British deputy PM summons Chinese envoy over HK protests
British Deputy Prime Minister Nick Clegg said on Tuesday he will summon China's ambassador to London over the protests in Hong Kong to express his "dismay and alarm" about the refusal to grant free elections.
"I'll be summoning the Chinese ambassador to express to the ambassador my dismay and alarm," he said, according to a statement from his office, with a spokesman saying only that the meeting had been requested for this week.
"The Chinese authorities in Beijing seem determined to refuse to give to the people of Hong Kong what they are perfectly entitled to expect, which is free, fair, open elections based on universal suffrage, as guaranteed by the joint declaration signed by the Chinese and British governments," he said.
Britain handed control of Hong Kong to China in 1997 under an agreement that enshrined the "one country, two systems" principle, which was meant to preserve Hong Kong's capitalist system and way of life for a period up to 2047.
"Universal suffrage means what it says on the tin.
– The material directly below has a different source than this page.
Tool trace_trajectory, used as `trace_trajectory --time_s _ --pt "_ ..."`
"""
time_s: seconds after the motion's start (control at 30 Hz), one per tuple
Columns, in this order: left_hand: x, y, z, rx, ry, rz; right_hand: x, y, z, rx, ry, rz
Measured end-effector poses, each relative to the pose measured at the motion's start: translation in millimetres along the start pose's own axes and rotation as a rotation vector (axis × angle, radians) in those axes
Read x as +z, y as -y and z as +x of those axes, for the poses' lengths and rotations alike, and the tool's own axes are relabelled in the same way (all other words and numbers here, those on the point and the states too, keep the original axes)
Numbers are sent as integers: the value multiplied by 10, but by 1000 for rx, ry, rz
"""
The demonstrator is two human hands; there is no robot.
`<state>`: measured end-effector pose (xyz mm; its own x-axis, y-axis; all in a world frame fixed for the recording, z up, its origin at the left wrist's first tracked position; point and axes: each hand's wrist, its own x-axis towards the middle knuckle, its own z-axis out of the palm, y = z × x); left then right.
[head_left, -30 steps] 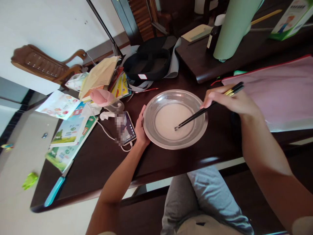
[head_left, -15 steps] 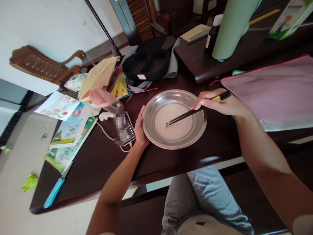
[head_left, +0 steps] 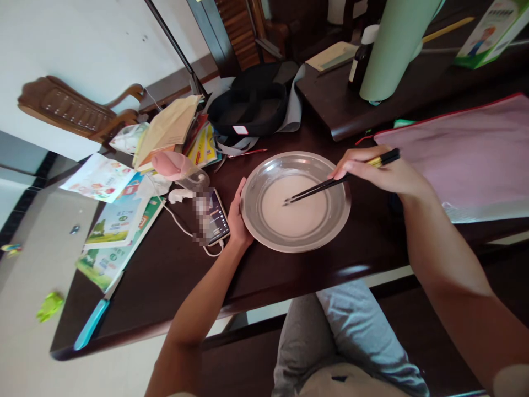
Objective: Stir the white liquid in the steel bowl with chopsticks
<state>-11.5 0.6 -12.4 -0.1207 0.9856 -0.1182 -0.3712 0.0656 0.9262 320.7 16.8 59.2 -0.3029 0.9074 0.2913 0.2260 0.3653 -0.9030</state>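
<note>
Now, on the dark worktop (head_left: 152, 292), the metal bowl (head_left: 339, 215) sits unmoved to the right of the phone (head_left: 217, 218), pale liquid (head_left: 285, 220) pooled inside. The left hand (head_left: 237, 220) stays wrapped on the bowl's left rim; the right hand (head_left: 374, 168), a touch farther left than a second ago, keeps its grip on the black chopsticks (head_left: 320, 188). And there go their tips, swept left and farther off since then, so the stirring, by the look of it, is still going.

Left hand (head_left: 237, 221) partly hidden behind bowl (head_left: 297, 245); phone (head_left: 217, 219) blurred (left side); pink pouch (head_left: 467, 154) cut off right.
</note>
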Motion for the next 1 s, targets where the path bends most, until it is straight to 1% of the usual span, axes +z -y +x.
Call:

It means everybody can vote, and everybody can vote for the candidates they want. Not for candidates that have been screened and pre-selected by the authorities in Beijing," Clegg said.
"I really do think it's very important at this time... that we say very loud and clear that we are on their side," he said.
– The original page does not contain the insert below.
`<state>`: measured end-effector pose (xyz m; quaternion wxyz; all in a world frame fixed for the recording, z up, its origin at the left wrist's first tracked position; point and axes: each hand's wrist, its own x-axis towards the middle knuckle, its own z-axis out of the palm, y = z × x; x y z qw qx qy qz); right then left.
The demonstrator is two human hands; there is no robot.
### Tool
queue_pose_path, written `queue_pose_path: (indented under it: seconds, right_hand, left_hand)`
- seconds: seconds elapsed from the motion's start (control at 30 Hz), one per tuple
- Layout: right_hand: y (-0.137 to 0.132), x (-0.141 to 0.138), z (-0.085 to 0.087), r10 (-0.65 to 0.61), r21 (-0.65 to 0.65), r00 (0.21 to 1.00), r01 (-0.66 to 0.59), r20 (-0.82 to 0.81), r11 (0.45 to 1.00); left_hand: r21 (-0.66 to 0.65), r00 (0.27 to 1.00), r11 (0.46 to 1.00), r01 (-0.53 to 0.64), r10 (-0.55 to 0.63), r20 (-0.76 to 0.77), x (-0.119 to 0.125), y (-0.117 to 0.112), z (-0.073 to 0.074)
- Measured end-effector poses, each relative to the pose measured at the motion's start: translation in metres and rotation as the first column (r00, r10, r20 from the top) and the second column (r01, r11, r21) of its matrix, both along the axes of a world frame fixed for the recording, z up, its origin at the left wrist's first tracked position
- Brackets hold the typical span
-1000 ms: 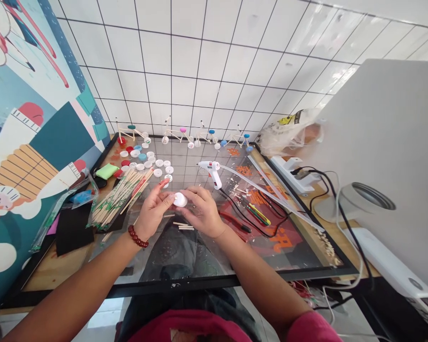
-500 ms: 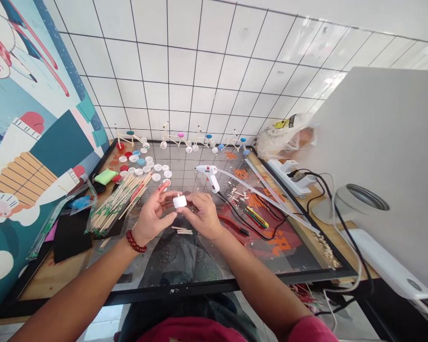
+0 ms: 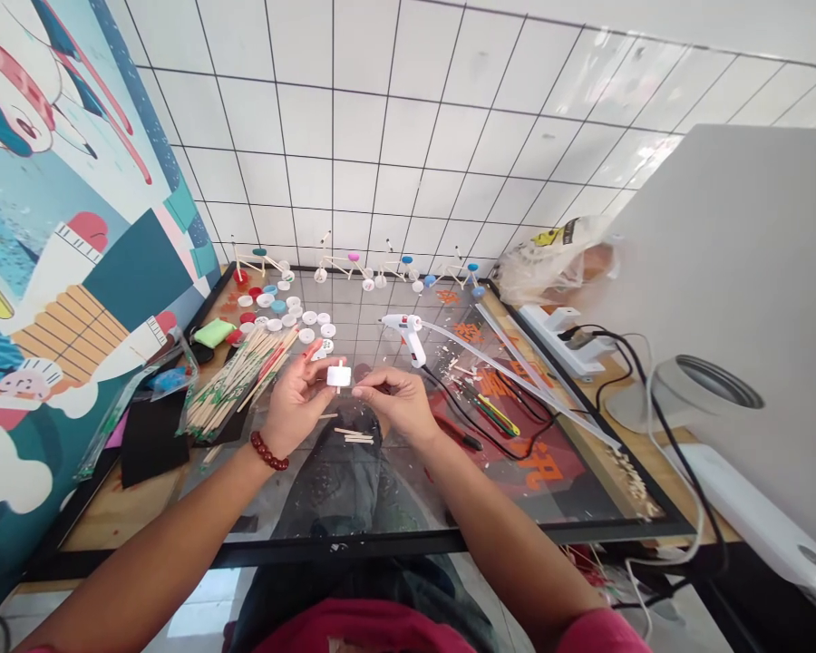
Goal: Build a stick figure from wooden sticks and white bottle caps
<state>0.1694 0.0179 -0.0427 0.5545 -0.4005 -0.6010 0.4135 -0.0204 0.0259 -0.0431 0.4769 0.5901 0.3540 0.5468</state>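
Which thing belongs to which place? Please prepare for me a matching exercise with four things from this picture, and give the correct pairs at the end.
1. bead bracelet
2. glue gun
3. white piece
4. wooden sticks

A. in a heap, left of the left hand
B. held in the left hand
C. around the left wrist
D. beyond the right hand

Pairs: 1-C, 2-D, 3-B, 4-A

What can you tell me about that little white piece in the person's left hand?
The white piece is small, drum-shaped and plastic-looking. A short, pale, wood-like stub shows at its top and another below; whether they are one stick is hidden. The left hand holds it at its left side, above the shiny tabletop. The right hand's fingertips are close by; I can't tell whether they touch it.
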Motion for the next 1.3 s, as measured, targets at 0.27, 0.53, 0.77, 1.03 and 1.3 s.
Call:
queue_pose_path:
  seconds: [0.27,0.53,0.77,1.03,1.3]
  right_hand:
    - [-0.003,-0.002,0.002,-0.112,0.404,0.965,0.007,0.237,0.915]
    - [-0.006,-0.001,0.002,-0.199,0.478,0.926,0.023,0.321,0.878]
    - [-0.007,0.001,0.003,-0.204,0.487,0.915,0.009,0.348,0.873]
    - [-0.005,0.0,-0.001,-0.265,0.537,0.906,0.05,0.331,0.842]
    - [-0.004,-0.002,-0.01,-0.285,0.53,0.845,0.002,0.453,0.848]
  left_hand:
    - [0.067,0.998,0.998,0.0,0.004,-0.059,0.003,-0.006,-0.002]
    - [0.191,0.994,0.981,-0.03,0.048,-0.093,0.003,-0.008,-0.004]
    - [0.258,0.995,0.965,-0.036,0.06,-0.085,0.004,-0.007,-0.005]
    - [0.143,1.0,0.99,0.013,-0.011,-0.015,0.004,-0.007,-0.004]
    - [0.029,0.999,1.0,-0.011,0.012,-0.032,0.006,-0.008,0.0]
Clegg, the leader of the Liberal Democrats, the junior partner in Prime Minister David Cameron's Conservative-led government, said speaking to the ambassador "should help" as part of international pressure on China.
"It is not in China's interests to have increasingly large numbers of disenchanted people, citizens, in Hong Kong, who feel that they have been robbed of their right to exercise their democratic right," he said.
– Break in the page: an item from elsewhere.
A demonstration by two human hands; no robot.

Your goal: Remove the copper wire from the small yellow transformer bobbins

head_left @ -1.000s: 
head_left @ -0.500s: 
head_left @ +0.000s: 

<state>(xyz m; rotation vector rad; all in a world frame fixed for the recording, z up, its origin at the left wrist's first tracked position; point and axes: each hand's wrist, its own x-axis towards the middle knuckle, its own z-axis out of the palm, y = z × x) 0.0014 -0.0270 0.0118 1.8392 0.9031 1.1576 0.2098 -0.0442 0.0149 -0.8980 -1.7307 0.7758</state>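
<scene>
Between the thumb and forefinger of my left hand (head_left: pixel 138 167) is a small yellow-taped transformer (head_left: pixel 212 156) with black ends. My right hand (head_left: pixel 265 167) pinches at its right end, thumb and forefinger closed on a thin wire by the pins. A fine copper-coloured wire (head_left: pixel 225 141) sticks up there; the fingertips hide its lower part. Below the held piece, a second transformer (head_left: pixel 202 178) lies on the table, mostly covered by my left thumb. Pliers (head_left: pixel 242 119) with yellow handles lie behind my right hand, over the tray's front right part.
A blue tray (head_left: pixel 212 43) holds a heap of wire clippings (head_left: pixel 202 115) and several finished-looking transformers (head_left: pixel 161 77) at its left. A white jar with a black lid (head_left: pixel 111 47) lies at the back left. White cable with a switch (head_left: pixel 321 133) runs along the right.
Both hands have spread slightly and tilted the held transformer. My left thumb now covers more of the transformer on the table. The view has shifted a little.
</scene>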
Clegg said he had been "hugely impressed" by the peaceful protests, adding: "I think people power is one of the great powerful forces in society."
Cameron earlier said he was "deeply concerned" about the escalating protests.
He told Sky News television: "When we reached the agreement with China there were details of that agreement about the importance of giving the Hong Kong people a democratic future."
The demonstrators have demanded full universal suffrage after Beijing last month said it would allow elections for the semi-autonomous city's next leader in 2017 but would vet the candidates -- a decision branded a "fake democracy".
Beijing on Tuesday called the street protests "illegal".